About this exercise — Reproduce every record below exactly as it appears.

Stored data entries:
:::

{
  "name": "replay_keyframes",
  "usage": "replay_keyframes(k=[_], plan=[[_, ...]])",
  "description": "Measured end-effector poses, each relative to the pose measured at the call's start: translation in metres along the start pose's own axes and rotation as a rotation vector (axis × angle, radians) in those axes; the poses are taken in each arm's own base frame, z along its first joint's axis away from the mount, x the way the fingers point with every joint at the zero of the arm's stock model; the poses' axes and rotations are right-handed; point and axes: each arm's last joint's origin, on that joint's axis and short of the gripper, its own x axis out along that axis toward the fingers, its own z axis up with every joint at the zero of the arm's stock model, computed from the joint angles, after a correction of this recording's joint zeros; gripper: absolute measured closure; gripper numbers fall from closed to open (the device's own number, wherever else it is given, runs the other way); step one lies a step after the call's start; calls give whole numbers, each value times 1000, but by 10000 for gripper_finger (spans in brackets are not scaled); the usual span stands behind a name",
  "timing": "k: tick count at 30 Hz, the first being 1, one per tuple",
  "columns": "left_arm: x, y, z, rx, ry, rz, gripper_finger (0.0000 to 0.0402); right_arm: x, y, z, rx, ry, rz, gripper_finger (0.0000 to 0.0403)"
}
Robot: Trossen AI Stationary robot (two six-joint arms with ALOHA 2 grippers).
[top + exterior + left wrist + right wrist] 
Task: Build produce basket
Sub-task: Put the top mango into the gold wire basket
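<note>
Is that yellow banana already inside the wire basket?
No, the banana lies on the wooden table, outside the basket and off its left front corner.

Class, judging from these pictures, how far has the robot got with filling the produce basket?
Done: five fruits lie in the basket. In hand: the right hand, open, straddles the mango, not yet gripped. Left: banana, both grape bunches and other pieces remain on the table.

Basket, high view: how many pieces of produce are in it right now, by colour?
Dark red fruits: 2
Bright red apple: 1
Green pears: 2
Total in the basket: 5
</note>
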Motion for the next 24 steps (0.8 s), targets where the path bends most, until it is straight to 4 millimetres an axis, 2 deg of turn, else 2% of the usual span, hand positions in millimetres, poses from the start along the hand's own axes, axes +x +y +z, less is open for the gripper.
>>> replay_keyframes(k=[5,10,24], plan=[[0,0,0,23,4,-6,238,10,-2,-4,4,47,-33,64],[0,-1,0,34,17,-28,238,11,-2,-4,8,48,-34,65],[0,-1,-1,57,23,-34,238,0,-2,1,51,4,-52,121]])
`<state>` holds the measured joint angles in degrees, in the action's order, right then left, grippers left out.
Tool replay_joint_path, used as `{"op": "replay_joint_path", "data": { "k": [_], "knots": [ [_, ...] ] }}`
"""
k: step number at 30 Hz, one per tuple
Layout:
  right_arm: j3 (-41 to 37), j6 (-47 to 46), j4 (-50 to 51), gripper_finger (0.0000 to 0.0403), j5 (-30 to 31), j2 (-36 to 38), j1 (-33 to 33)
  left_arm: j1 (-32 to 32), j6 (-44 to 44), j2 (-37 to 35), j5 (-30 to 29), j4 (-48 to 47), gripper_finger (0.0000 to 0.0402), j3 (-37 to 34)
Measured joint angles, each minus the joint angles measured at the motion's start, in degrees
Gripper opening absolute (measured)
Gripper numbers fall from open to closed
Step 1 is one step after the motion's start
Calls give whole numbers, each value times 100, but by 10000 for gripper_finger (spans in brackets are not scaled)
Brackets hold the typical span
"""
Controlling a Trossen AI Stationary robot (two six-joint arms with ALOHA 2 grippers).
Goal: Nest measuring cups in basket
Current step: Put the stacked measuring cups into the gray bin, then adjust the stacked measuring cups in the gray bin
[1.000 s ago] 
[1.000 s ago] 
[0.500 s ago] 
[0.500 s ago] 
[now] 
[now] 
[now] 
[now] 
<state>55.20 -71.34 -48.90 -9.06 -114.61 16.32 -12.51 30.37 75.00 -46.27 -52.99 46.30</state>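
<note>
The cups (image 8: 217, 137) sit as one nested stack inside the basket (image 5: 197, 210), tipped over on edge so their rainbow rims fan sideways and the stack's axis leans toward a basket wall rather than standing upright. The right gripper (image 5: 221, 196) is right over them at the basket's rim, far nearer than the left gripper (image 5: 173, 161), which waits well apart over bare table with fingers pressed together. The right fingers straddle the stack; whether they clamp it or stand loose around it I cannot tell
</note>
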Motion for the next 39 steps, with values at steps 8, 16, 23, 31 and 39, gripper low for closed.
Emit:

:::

Exercise solution —
{
  "name": "replay_keyframes",
  "usage": "replay_keyframes(k=[_], plan=[[_, ...]])",
  "description": "Measured end-effector poses, each relative to the pose measured at the call's start: translation in metres along the start pose's own axes and rotation as a rotation vector (axis × angle, radians) in those axes; the poses are taken in each arm's own base frame, z along its first joint's axis away from the mount, x the way the fingers point with every joint at the zero of the arm's stock model; the poses' axes and rotations are right-handed; point and axes: each arm's last joint's origin, on that joint's axis and short of the gripper, its own x axis out along that axis toward the fingers, its own z axis up with every joint at the zero of the arm's stock model, computed from the joint angles, after a correction of this recording's joint zeros; gripper: absolute measured closure; gripper numbers fall from closed to open (the device's own number, wherever else it is given, runs the other way); step one lies a step after the call's start; calls give whole numbers, each value times 1000, but by 10000 for gripper_finger (spans in brackets are not scaled); the usual span stands behind a name",
  "timing": "k: tick count at 30 Hz, the first being 1, one per tuple",
  "columns": "left_arm: x, y, z, rx, ry, rz, gripper_finger (0.0000 to 0.0402); right_arm: x, y, z, rx, ry, rz, gripper_finger (0.0000 to 0.0403)"
}
Robot: Trossen AI Stationary robot (two six-joint arms with ALOHA 2 grippers).
[top + exterior + left wrist + right wrist] 
Task: Build produce basket
Sub-task: Put the top mango into the gold wire basket
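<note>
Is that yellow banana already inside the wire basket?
No, the banana lies on the wooden table, outside the basket and off its left front corner.

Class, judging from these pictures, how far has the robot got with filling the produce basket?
Done: five fruits lie in the basket. In hand: the right hand, open, straddles the mango, not yet gripped. Left: banana, both grape bunches and other pieces remain on the table.

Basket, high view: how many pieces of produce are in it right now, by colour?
Dark red fruits: 2
Bright red apple: 1
Green pears: 2
Total in the basket: 5
</note>
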Motion for the next 24 steps (0.8 s), targets where the path bends most, until it is straight to 4 millimetres an axis, 2 deg of turn, else 2% of the usual span, hand positions in millimetres, poses from the start along the hand's own axes, axes +x +y +z, less is open for the gripper.
>>> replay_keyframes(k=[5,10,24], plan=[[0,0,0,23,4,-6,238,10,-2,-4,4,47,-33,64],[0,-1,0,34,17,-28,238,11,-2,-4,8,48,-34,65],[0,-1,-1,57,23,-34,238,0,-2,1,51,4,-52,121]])
`<state>` holds the measured joint angles in degrees, in the action's order, right then left, grippers left out.
Tool replay_joint_path, used as `{"op": "replay_joint_path", "data": { "k": [_], "knots": [ [_, ...] ] }}`
"""
k: step number at 30 Hz, one per tuple
Layout:
  right_arm: j3 (-41 to 37), j6 (-47 to 46), j4 (-50 to 51), gripper_finger (0.0000 to 0.0403), j5 (-30 to 31), j2 (-36 to 38), j1 (-33 to 33)
  left_arm: j1 (-32 to 32), j6 (-44 to 44), j2 (-37 to 35), j5 (-30 to 29), j4 (-48 to 47), gripper_finger (0.0000 to 0.0402), j3 (-37 to 34)
Measured joint angles, each minus the joint angles measured at the motion's start, in degrees
Gripper opening absolute (measured)
Gripper numbers fall from open to closed
Step 1 is one step after the motion's start
Calls give whole numbers, each value times 100, but by 10000 for gripper_finger (spans in brackets are not scaled)
Brackets hold the typical span
"""
Controlling a Trossen AI Stationary robot (two six-joint arms with ALOHA 2 grippers).
Goal: Nest measuring cups in basket
Current step: Put the stacked measuring cups into the gray bin, then adjust the stacked measuring cups in the gray bin
[1.000 s ago] 
[1.000 s ago] 
[0.500 s ago] 
[0.500 s ago] 
[now] 
[now] 
[now] 
[now] 
<state>55.20 -71.34 -48.90 -9.06 -114.61 16.32 -12.51 30.37 75.00 -46.27 -52.99 46.30</state>
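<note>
The cups (image 8: 217, 137) sit as one nested stack inside the basket (image 5: 197, 210), tipped over on edge so their rainbow rims fan sideways and the stack's axis leans toward a basket wall rather than standing upright. The right gripper (image 5: 221, 196) is right over them at the basket's rim, far nearer than the left gripper (image 5: 173, 161), which waits well apart over bare table with fingers pressed together. The right fingers straddle the stack; whether they clamp it or stand loose around it I cannot tell
</note>
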Motion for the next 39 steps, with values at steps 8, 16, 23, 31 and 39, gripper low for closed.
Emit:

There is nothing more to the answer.